With 70% of the population of this region under 30, he says the continent is entering an especially vulnerable period.
He says PEPFAR is also looking to start shifting some of the HIV burden to governments, leading to concerns in some quarters that governments are not ready.
But Salim Abdool-Karim thinks that is a good thing.
“PEPFAR needs to go pretty soon. Probably not immediately, but soon, into a different mode.
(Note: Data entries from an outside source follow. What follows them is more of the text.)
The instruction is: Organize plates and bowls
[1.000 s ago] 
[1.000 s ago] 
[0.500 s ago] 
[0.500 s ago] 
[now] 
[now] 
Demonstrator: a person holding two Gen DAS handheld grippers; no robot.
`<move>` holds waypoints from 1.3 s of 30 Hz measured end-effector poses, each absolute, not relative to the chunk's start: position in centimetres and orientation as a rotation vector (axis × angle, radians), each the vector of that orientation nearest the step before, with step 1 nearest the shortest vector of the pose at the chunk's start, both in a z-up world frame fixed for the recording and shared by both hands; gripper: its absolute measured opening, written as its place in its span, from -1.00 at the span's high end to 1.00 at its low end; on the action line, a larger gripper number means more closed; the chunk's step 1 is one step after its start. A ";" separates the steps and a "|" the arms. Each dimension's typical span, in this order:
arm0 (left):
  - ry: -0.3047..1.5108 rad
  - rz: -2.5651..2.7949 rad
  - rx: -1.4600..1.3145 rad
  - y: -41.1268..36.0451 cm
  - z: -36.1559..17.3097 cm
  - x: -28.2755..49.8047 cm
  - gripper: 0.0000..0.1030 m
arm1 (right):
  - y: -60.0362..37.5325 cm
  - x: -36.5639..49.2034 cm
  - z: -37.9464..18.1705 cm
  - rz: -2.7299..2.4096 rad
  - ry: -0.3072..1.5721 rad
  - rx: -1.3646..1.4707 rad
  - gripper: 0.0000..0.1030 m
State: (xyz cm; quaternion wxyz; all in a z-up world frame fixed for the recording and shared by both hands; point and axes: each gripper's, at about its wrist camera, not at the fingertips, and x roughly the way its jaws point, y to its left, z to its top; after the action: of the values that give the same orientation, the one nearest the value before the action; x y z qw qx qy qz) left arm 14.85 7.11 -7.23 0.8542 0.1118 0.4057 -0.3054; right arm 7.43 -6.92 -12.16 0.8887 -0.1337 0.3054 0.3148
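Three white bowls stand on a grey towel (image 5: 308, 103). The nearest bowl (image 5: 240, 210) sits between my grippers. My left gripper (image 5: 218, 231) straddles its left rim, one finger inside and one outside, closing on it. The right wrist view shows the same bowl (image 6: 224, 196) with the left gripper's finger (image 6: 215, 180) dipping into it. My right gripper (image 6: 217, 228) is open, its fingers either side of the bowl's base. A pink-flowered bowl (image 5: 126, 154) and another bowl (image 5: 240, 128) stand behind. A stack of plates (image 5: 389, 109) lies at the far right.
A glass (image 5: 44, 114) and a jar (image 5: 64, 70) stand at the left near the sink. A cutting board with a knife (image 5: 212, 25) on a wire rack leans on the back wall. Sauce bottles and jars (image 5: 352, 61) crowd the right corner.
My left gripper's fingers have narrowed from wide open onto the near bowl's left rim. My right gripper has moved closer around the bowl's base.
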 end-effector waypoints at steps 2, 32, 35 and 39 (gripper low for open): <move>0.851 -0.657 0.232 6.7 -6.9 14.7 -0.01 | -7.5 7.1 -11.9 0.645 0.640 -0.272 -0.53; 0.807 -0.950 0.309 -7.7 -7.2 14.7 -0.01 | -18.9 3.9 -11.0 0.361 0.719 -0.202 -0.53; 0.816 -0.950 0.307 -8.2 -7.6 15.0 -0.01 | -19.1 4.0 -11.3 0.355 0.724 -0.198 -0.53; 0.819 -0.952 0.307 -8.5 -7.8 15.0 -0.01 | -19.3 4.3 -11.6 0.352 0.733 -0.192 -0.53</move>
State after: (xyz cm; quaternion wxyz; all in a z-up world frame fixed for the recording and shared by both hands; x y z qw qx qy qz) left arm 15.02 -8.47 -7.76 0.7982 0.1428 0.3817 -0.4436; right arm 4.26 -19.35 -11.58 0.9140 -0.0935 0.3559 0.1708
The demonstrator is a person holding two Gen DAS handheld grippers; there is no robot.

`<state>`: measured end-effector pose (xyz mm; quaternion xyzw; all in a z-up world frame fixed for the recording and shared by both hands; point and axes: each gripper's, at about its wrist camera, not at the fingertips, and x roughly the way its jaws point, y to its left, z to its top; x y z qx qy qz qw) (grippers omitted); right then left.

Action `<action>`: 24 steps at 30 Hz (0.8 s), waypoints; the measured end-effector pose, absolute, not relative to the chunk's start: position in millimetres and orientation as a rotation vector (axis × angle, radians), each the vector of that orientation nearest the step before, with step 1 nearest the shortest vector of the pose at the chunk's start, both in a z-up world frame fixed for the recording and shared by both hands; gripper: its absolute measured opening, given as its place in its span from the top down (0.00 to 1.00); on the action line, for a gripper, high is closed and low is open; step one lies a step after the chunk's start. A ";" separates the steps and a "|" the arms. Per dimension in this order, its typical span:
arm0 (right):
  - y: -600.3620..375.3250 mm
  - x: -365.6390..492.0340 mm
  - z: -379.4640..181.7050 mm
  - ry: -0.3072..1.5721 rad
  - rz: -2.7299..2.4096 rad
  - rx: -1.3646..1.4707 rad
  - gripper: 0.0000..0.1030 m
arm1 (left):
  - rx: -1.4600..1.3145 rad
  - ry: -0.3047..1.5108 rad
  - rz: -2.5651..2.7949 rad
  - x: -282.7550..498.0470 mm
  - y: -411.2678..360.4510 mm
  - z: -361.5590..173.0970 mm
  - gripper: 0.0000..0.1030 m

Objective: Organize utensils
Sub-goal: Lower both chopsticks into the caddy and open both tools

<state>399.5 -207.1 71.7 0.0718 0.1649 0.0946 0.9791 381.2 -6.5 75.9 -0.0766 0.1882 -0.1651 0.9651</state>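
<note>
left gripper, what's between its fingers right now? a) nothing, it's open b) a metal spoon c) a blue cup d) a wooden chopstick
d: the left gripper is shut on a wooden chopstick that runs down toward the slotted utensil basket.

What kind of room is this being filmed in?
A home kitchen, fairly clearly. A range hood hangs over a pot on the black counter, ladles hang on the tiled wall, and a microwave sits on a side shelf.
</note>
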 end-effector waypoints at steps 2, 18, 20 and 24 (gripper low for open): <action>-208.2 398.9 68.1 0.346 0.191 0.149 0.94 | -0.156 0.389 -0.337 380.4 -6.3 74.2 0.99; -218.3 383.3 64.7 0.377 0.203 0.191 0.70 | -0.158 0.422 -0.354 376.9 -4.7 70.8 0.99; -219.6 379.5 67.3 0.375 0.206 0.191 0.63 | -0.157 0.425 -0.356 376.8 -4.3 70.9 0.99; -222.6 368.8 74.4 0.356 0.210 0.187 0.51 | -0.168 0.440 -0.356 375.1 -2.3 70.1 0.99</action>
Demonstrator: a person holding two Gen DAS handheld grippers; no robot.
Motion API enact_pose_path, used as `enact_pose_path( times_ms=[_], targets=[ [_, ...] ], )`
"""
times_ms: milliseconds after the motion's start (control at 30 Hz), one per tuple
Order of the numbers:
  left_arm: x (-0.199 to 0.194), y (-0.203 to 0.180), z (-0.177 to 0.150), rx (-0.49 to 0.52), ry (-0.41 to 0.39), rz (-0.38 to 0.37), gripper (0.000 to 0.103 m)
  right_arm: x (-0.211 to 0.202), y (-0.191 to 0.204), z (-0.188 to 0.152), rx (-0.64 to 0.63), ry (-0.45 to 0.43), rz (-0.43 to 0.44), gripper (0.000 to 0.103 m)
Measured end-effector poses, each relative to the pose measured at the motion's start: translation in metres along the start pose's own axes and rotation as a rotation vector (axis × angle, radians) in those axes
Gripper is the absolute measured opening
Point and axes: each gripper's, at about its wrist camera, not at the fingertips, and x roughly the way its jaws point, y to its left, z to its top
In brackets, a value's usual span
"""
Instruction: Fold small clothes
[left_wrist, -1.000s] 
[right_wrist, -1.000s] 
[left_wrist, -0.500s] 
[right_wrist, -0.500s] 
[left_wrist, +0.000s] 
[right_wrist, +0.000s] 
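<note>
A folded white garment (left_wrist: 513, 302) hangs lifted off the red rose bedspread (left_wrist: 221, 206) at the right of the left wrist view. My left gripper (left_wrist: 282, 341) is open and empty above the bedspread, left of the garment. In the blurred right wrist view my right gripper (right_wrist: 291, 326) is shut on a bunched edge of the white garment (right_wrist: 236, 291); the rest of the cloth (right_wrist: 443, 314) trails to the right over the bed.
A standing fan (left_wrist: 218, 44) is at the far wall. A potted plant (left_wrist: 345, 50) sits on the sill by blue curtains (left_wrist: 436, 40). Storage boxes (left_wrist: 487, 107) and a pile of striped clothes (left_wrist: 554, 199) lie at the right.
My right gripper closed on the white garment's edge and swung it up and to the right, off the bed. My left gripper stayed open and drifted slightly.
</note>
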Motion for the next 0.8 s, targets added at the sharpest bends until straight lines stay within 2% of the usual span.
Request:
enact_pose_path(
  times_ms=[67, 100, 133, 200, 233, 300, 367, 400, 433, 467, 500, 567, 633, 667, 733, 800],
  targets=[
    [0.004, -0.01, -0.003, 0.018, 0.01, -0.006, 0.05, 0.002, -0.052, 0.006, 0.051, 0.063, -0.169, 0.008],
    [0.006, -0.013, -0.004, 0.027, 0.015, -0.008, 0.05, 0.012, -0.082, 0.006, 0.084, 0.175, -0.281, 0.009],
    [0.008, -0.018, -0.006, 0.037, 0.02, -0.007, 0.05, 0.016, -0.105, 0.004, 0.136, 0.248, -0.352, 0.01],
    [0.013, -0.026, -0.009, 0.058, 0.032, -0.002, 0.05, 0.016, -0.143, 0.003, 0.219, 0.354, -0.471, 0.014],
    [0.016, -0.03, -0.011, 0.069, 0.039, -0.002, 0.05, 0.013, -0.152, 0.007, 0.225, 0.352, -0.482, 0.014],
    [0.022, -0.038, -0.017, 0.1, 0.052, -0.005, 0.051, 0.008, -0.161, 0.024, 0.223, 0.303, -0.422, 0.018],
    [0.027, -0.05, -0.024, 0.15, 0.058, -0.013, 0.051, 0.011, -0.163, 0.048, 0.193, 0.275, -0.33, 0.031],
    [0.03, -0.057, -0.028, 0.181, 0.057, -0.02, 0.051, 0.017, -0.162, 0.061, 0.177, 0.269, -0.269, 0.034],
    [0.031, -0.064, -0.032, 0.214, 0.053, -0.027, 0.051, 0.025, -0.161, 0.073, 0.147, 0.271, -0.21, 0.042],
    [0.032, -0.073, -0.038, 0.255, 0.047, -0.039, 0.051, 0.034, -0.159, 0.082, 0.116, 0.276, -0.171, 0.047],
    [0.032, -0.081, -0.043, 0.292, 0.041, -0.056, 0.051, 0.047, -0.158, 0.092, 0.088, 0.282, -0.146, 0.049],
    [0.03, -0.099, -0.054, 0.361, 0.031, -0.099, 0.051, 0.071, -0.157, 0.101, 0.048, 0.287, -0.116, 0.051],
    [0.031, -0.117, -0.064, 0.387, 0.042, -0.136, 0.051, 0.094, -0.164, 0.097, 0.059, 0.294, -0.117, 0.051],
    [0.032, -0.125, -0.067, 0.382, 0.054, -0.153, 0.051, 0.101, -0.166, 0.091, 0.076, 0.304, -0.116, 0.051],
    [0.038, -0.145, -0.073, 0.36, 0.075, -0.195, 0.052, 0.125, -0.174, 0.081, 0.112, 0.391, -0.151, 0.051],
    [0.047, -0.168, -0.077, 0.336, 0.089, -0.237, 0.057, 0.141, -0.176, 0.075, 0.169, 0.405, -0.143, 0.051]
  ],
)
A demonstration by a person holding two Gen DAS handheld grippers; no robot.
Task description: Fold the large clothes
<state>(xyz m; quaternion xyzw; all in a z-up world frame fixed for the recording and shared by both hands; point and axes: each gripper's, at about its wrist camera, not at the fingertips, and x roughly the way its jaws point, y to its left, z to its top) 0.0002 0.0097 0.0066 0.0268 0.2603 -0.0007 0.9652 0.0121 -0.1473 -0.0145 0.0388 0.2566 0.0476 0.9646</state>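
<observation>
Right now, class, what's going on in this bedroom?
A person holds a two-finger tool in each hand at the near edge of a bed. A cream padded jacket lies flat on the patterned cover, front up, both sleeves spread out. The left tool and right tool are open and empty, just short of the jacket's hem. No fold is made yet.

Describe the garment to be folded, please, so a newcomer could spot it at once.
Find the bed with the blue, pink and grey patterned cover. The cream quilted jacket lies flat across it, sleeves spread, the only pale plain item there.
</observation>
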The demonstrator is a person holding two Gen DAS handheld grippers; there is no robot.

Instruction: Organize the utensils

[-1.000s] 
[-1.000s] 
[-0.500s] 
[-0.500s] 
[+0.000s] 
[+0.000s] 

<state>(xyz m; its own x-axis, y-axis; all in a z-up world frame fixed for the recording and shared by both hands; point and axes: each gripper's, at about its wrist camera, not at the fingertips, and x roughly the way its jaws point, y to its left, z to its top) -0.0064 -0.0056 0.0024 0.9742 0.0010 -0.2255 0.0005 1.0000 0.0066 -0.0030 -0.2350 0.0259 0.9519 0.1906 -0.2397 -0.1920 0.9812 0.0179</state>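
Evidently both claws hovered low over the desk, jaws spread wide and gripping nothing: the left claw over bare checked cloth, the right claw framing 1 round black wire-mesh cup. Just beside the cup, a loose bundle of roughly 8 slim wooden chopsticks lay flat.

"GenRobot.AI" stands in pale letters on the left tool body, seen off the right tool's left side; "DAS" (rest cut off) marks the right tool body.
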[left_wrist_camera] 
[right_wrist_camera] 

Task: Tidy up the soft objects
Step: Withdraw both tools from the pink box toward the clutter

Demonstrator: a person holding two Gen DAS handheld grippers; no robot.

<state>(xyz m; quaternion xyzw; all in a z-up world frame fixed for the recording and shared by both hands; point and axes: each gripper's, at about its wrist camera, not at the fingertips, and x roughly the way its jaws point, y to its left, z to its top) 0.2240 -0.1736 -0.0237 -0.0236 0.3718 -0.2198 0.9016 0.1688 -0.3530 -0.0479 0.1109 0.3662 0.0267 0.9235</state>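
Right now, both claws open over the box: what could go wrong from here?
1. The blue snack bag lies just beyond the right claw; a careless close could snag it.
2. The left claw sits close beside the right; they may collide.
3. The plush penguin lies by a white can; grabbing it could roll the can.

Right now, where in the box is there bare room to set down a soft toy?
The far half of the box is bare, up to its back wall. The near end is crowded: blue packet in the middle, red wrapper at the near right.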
It needs to be a 10-year strategy of what you might call an exit strategy. You need to transfer these skills to local governments,” he says.
Without a cure or effective vaccine, HIV/AIDS will be a generational commitment.
Many of the children born with HIV are now entering college – living full lives – and will be able to have relationships and children with an infinitesimal risk of passing on HIV, according to the latest science. If they carefully maintain their medication.
In Tembisa, teenager Dayimani is still coming to terms with her HIV status.
“The doctors told me not to be stressed, because the virus is not actually in my blood. They are making me get rid of it,” she says. And, in practical terms, she is right.
ARVs can now achieve an undetectable viral load if the treatment regime is maintained; HIV-positive people won’t pass the virus onto their HIV-negative partners. If everyone that has HIV gets on treatment, AIDS can be beaten.
“It is just part of my life now. I can live without thinking about it,” she says.